■ **Exercise requirements**
Give back the whole listing exactly as written, pictures excluded.

Data block Block Start

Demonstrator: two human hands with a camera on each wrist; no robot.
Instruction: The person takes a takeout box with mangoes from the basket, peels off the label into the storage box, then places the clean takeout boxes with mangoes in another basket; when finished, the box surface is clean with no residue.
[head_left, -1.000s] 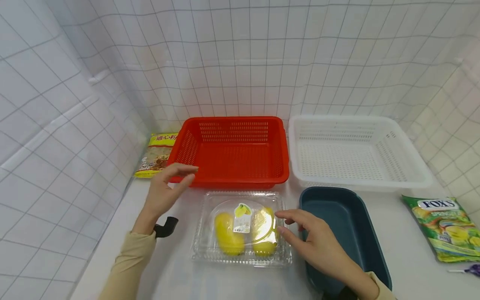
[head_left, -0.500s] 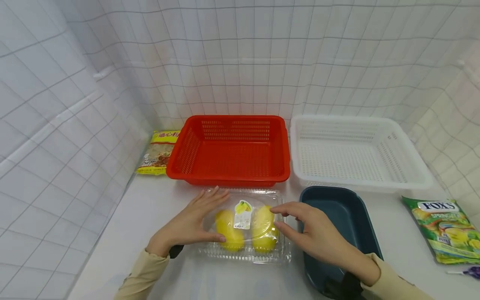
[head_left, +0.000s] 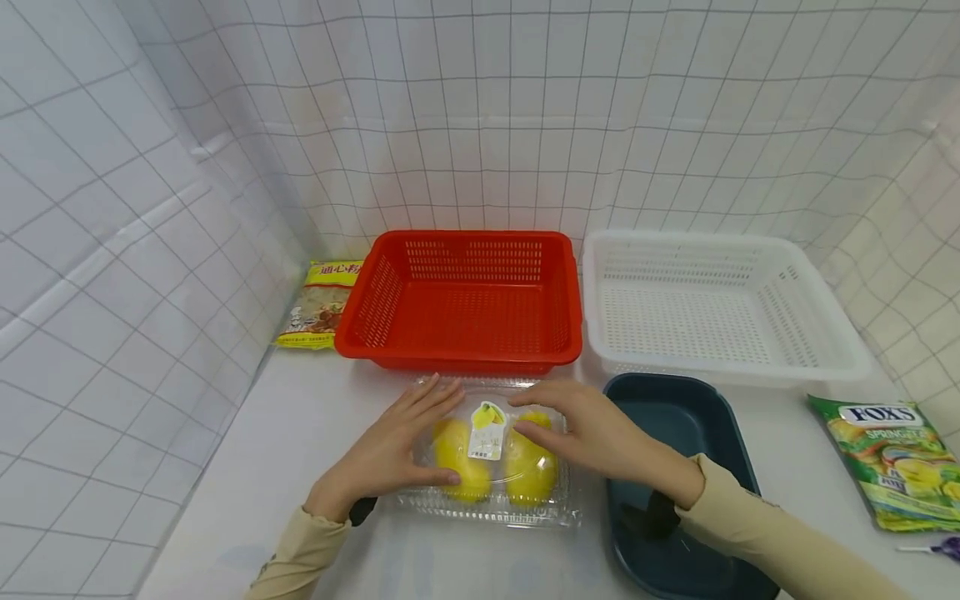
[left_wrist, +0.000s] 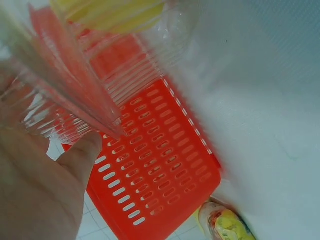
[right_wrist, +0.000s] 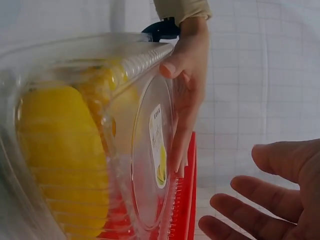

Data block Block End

■ **Written answer**
Demonstrator: two human hands with a camera on each wrist; no robot.
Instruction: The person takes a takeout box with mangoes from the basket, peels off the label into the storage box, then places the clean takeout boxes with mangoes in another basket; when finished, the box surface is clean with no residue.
[head_left, -1.000s] 
[head_left, -0.500s] 
[head_left, +0.000s] 
[left_wrist, +0.000s] 
[right_wrist, +0.000s] 

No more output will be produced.